Witnesses appearing before House investigators have confronted Trump's plan to withhold $391 million in security aid to Ukraine until leaders there agreed to investigate Democratic presidential contender Joe Biden and his son Hunter. One top U.S. diplomat, Gordon Sondland, represented by Paul Hastings partner Robert Luskin, said the pressure Trump put on Ukraine amounted to a quid pro quo, according to a report from The Wall Street Journal. Trump has denied any illegal effort to enlist a foreign power to influence U.S. elections, claiming that his July 25 call with the president of Ukraine was "perfect."
Kupperman, a former deputy national security adviser, "is faced with irreconcilable commands by the legislative and executive branches of the government," Cooper wrote in the lawsuit. Cooper said his client "obviously cannot satisfy the competing demands of both the legislative and executive branches, and he is aware of no controlling judicial authority definitively establishing which branch's command should prevail."
Cooper said Kupperman "takes no position on whether the command of the legislative branch or the command of the executive branch should prevail; he seeks only to carry out whichever constitutional obligation the Judicial Branch determines to be lawful and binding."
Trump-appointed leaders at the Justice Department have broadly argued that current and former administration officials are immune from congressional demands for information.
Those assertions are being contested in various court cases, including one that demands testimony from Donald McGahn, the former White House counsel who has since returned to the law firm Jones Day. McGahn was a central witness in the special counsel's investigation of the Trump campaign's ties to Russia and the president's purported efforts to derail the investigation through allegedly obstructive acts.
Pat Cipollone, the White House counsel, said in a letter to Cooper that Kupperman was not permitted to testify in the impeachment inquiry. Cooper had asked the White House for its position on the subpoena the House issued to Kupperman.
"[I]n order to protect the prerogatives of the office of president today and in the future, and in response to your request, the president directs Mr. Kupperman not to appear at the committee's scheduled hearing on Monday, October 28, 2019," Cipollone wrote. "This long-standing principle is firmly rooted in the Constitution's separation of powers and protects the core functions of the presidency."
The policy Cipollone pointed to "applies only to senior White House advisers," according to a post at Just Security from former congressional lawyer Michael Stern. "There is nothing in Cipollone's October 25 letter to suggest that Kupperman is prohibited from testifying because the House inquiry is invalid or on any other ground that would be broadly applicable to administration officials," Stern wrote.
Cooper is a well-known Republican lawyer who ran the Justice Department's office of legal counsel in the George H.W. Bush administration. He represented Jeff Sessions, then the U.S. attorney general, in the special counsel's Russia investigation. Cooper also now represents John Bolton, the former Trump national security adviser who resigned last month.
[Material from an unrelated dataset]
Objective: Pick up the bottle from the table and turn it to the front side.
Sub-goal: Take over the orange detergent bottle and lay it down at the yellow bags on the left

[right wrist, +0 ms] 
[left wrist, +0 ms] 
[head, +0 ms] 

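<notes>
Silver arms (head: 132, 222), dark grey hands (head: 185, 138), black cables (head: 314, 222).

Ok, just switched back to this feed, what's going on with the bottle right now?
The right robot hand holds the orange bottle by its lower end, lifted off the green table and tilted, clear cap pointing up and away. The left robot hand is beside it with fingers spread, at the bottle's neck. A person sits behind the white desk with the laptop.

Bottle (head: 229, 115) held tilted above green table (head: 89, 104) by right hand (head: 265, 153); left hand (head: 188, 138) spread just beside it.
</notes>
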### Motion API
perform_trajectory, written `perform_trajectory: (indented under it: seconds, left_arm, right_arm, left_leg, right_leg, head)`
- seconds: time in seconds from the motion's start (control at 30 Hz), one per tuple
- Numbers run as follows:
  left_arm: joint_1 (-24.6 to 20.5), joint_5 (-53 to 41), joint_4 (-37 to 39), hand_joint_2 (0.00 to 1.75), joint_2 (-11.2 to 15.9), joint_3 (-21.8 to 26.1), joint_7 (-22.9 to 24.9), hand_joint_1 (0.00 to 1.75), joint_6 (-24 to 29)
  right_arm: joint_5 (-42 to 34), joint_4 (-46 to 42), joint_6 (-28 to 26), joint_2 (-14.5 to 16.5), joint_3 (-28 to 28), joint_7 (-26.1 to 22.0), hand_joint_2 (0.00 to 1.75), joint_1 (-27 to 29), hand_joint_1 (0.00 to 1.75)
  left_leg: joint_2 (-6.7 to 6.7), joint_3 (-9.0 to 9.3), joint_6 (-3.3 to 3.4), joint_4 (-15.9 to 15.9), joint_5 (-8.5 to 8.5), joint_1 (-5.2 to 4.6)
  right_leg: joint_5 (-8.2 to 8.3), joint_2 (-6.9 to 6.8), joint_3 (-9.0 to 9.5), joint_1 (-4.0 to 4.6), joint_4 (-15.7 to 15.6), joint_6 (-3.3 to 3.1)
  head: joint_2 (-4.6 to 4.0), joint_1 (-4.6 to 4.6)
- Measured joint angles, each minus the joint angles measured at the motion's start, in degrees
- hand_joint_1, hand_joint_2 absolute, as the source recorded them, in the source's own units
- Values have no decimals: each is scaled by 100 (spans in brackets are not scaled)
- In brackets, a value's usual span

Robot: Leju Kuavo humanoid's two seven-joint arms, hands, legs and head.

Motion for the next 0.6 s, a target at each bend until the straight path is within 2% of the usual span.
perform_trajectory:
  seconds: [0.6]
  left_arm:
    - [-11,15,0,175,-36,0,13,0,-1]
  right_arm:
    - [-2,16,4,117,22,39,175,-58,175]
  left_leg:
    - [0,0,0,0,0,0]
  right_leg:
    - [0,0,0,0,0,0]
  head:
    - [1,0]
Bolton is widely seen as a critical witness for House investigators as part of the impeachment inquiry.
University of California Berkeley School of Law professor John Yoo, a former George W. Bush administration Justice Department leader, told The New York Times that the Trump White House would likely "go to the mat" to block any deposition of Bolton, who played a central role in U.S. foreign policy initiatives.
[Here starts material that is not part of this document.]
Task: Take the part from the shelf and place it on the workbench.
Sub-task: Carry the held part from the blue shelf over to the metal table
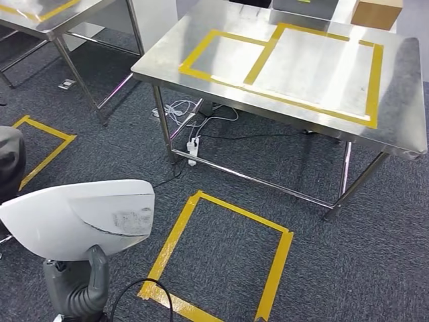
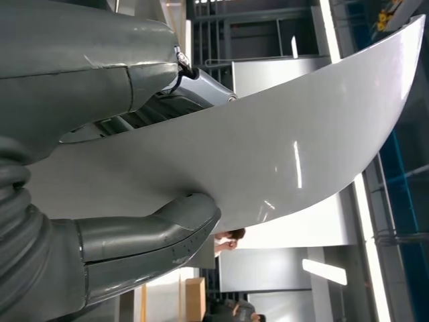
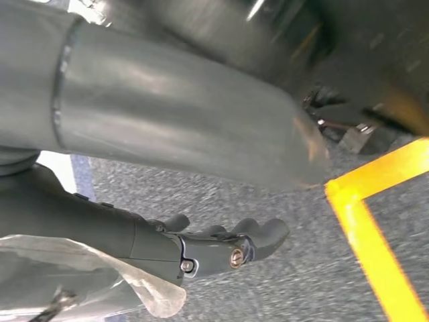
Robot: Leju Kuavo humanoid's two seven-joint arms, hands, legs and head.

"If the White House were to fight the House impeachment on executive privilege grounds, Bolton would be the hill on which to die," Yoo told the Times. "The Trump White House could claim not just that the impeachment investigation is illegitimate, which is its current line of defense, but that it is defending the right of future presidents to have an effective White House and to conduct a successful foreign policy."